During the Soviet occupation of Afghanistan Jafar became Baghlan's MP. His army fought the Soviets, producing a stream of refugees who fled to Pakistan. Few returned until after the Taliban government fell.

The 80th Division (Afghanistan) was reportedly formed from tribal militia in the second half of the Soviet–Afghan War. In 1989 it was the major formation in Baghlan Province, under Jafar's command, then 25 years old.

Jafar was the subject of the 1989 documentary "Warlord of Kayan" produced and directed by Jeff B. Harmon. The film won the Golden Gate Award at the San Francisco International Film Festival.

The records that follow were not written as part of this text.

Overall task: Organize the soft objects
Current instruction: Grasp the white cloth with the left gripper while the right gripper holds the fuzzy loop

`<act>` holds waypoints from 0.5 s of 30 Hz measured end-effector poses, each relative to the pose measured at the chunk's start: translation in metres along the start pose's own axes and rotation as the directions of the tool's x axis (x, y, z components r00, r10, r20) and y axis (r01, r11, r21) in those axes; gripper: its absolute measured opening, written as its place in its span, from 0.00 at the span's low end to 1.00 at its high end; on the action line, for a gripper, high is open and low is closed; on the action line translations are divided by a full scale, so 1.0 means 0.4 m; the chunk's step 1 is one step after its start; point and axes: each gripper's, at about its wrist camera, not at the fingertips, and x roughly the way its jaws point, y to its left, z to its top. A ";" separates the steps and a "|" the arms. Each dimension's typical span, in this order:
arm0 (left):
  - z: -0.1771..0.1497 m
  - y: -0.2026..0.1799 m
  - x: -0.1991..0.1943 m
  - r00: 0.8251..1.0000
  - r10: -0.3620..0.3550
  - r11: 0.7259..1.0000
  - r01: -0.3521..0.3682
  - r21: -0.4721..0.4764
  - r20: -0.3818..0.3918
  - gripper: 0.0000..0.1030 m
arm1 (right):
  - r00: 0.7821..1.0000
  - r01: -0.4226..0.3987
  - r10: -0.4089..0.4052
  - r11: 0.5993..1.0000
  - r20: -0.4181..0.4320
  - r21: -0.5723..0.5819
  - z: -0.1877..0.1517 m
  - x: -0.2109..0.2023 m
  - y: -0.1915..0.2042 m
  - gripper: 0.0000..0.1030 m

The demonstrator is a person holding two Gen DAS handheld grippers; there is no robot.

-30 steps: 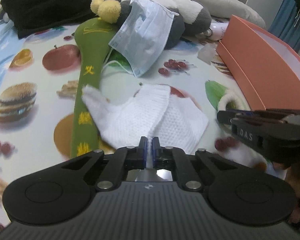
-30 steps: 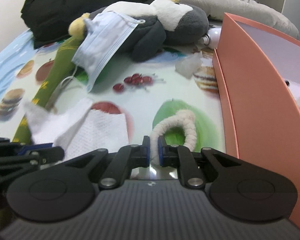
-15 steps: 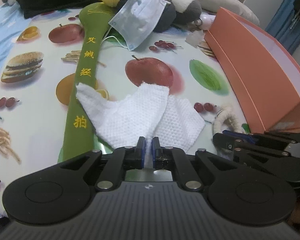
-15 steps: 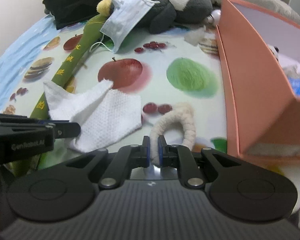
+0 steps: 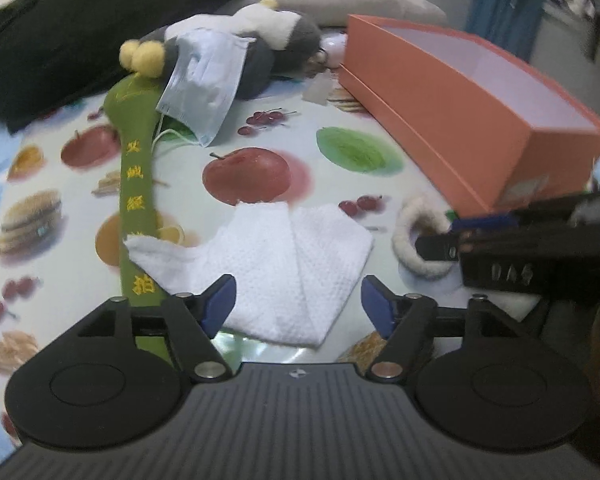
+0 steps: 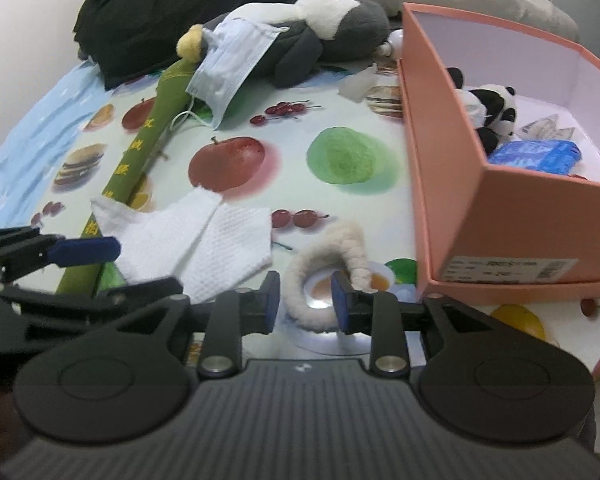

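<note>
Both hand-held grippers, left (image 5: pixel 298 304) & right (image 6: pixel 304 302), just released, over fruit-print tablecloth (image 6: pixel 324 120) w/ orange box (image 6: pixel 500 216).

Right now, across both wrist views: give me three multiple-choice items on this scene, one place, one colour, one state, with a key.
1. Where does the panda plush lie?
A. inside the orange box
B. on the white cloth
C. under the face mask

2. What colour is the long padded stick with yellow characters?
A. red
B. green
C. blue

3. How does the left claw stand?
A. shut on the white cloth
B. shut on the fluffy ring
C. open, pads apart either side of the cloth's near end

Key:
1 A, the panda shows over the box's wall in the right wrist view.
2 B, green fabric in both views.
3 C, its jaws have just been opening; the cloth lies flat between them, unpinched. The right claw has opened too, around the ring.
</note>
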 end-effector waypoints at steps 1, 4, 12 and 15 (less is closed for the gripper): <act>-0.004 -0.006 -0.001 1.000 0.009 0.999 -0.010 0.040 0.004 0.75 | 1.000 0.003 -0.003 1.000 0.003 0.009 -0.003 0.001 -0.004 0.55; -0.014 -0.027 0.003 0.999 0.031 0.986 -0.034 0.165 0.018 0.78 | 1.000 0.011 -0.011 0.999 0.001 0.039 -0.009 0.011 -0.014 0.67; -0.028 -0.041 0.073 0.998 0.065 0.957 -0.058 0.284 -0.014 0.79 | 0.999 0.032 -0.032 0.999 -0.001 0.023 -0.012 0.066 -0.017 0.67; -0.018 -0.030 0.086 0.999 0.039 0.965 -0.034 0.260 -0.015 0.79 | 0.999 0.045 -0.045 0.999 -0.002 -0.030 -0.013 0.081 -0.009 0.66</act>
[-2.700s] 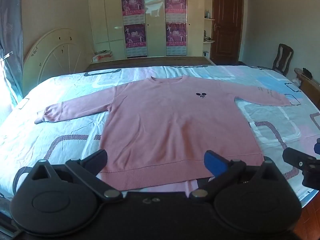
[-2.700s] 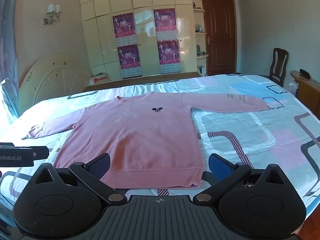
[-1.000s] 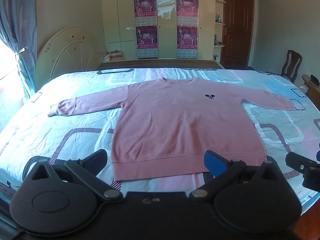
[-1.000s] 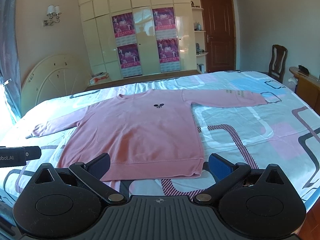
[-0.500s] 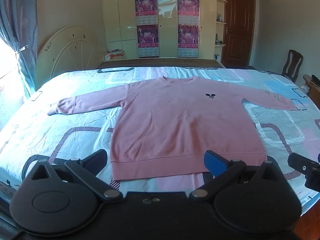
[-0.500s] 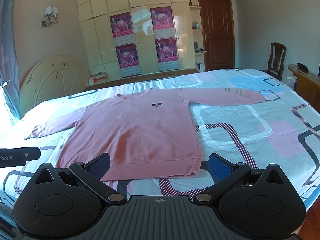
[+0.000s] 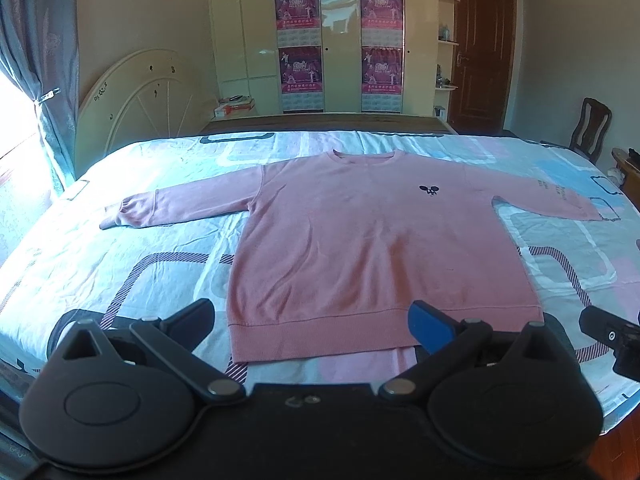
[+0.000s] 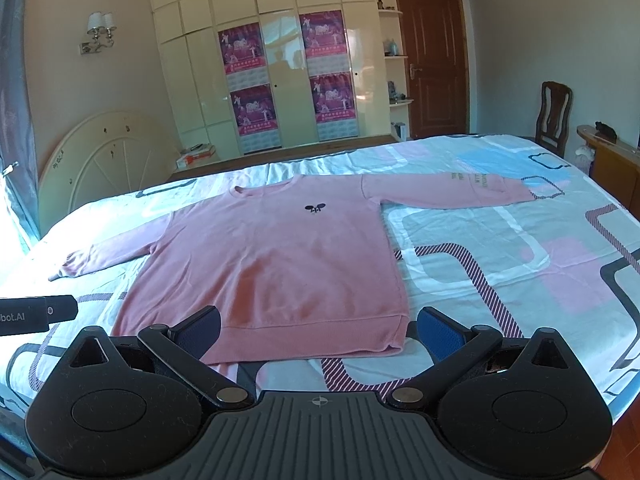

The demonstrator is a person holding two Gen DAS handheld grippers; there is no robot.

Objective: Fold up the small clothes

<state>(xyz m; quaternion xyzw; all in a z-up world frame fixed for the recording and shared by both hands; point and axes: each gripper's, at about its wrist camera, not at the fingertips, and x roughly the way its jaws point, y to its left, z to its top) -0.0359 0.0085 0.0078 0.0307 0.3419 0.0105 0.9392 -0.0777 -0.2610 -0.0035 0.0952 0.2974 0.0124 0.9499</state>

Family political background
Sayed Jafar Naderi comes from a highly political family background. His father Sayed Mansur Naderi has been both the religious and political leader of Afghan Ismaili sector in the past 50 years. Jafar's younger brother Sadat Mansoor Naderi who is a business person has been nominated for the post of Urban Development Minister by the president Ashraf Ghani Ahmadzai. Sayed Jafar's younger sister Farkhunda Zahra Naderi is a member of Afghan Parliament and a well-known rights activist in the country. His one cousin Sayed Dawood Naderi is another parliamentarian elected from Kunduz province of Afghanistan.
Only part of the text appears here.